▸ **YOUR OBJECTIVE**
Line by line, retype the material below exactly, from its first line up to and including the one holding "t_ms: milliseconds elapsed".

[DATA BELOW Boundary: Start]

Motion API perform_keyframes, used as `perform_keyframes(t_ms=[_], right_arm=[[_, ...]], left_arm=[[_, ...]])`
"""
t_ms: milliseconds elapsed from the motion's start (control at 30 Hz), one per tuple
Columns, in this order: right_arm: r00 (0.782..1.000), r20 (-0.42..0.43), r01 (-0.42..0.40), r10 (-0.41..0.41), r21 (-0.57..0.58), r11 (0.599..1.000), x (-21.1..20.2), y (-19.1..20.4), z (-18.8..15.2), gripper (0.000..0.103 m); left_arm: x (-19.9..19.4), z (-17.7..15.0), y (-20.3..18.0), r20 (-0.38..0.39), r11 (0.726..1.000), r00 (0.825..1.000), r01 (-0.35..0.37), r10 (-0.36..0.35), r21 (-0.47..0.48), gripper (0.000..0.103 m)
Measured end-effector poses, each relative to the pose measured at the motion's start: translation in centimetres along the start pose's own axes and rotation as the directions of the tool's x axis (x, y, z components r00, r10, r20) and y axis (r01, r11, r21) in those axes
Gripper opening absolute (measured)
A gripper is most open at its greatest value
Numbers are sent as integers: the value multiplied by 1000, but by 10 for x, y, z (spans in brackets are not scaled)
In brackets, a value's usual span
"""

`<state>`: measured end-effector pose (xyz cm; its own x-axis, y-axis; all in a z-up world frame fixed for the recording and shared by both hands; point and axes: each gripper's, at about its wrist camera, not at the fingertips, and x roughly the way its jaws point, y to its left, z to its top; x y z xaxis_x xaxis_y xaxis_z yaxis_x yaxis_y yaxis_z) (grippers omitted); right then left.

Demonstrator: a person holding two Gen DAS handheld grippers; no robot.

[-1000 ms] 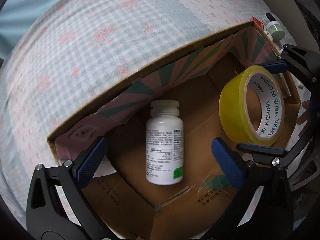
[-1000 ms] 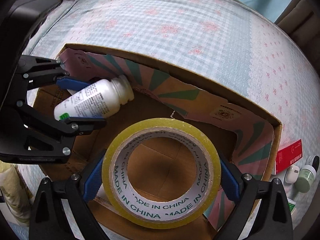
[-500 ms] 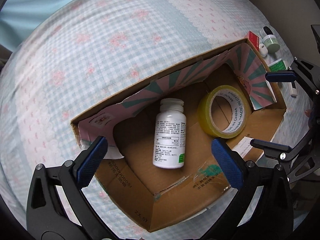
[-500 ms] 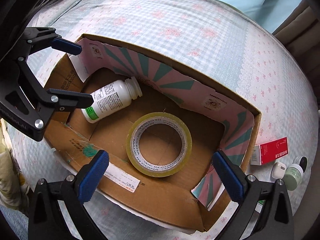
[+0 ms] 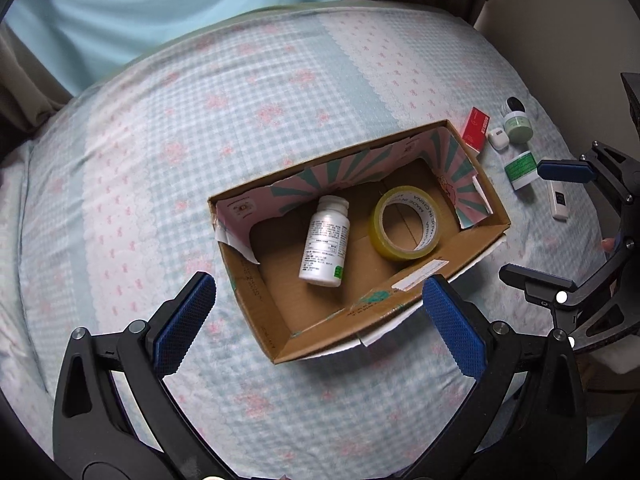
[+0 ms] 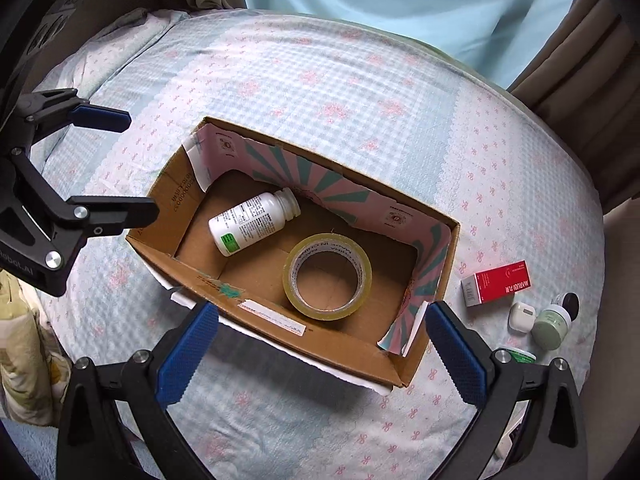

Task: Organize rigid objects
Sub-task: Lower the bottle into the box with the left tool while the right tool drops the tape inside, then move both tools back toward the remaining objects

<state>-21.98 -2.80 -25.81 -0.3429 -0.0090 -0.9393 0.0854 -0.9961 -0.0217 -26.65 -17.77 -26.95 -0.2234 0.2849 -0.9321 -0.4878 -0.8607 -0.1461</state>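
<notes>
An open cardboard box (image 5: 340,322) (image 6: 320,346) lies on a checked bedspread. Inside it a white pill bottle (image 5: 324,244) (image 6: 252,224) lies on its side, and a yellow tape roll (image 5: 378,234) (image 6: 292,292) lies flat beside it. My left gripper (image 5: 318,300) hovers open well above the box's near wall, holding nothing. My right gripper (image 6: 322,320) is open too, also raised over the near wall and empty. Each gripper appears at the edge of the other's view, the right gripper (image 5: 548,226) and the left gripper (image 6: 116,162), both clear of the box.
Right of the box lie a red carton (image 6: 498,282), a white earbud case (image 6: 521,316), a green jar (image 6: 552,326), a green-and-white tube (image 5: 520,170) and a white stick (image 5: 558,200). Curtains and a pale blue wall stand behind the bed.
My right gripper opened and let go of the tape roll, which now lies flat in the box. Both grippers have pulled up and back from the box.
</notes>
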Motion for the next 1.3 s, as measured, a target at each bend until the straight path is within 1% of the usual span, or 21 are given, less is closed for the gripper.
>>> perform_keyframes(t_ms=[67,133,267,400,500,600,700,833,900,933,1033,1167,1300], right_arm=[[1000,20,7,-8,53,999,-20,-3,-8,103],[998,51,16,-21,109,994,-38,-7,-16,103],[994,104,22,-46,215,976,-72,-21,-38,103],[989,114,56,-93,292,955,-97,-41,-62,103],[987,118,62,-111,361,930,-114,-64,-81,103],[985,121,55,-119,436,898,-126,-92,-100,103],[983,123,59,-137,493,868,-135,-122,-116,103],[984,111,54,-141,565,823,-135,-163,-138,103],[985,110,42,-135,603,797,-133,-182,-150,103],[985,110,37,-134,620,783,-132,-191,-155,103],[986,104,27,-127,661,750,-127,-215,-166,103],[988,103,8,-115,708,707,-119,-248,-173,103],[990,102,-14,-96,753,658,-106,-282,-172,103]], left_arm=[[-16,-8,-5,12,1000,1000,-13,13,-23,103],[-31,-15,-11,25,998,999,-39,40,-48,103],[-59,-23,-29,83,994,995,-40,49,-103,103],[-81,-23,-59,135,991,984,-102,114,-88,103],[-92,-20,-83,163,991,979,-106,119,-84,103],[-94,-13,-108,168,991,979,-102,117,-92,103],[-91,-2,-138,180,995,981,-65,78,-76,103],[-80,17,-180,187,999,981,-47,46,2,103],[-73,29,-199,188,998,981,-54,47,34,103],[-69,36,-207,175,998,984,-52,43,47,103],[-49,58,-229,104,997,995,-12,5,71,103],[-23,85,-254,68,995,997,16,-23,101,103],[9,113,-276,27,986,999,18,-23,163,103]])
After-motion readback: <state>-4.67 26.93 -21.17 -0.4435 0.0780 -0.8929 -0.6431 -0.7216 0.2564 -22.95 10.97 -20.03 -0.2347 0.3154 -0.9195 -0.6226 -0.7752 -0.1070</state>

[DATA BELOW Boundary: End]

▸ **RESPONSE**
Motion API perform_keyframes, used as `perform_keyframes(t_ms=[_], right_arm=[[_, ...]], left_arm=[[_, ...]])`
"""
t_ms: milliseconds elapsed from the motion's start (control at 30 Hz), one per tuple

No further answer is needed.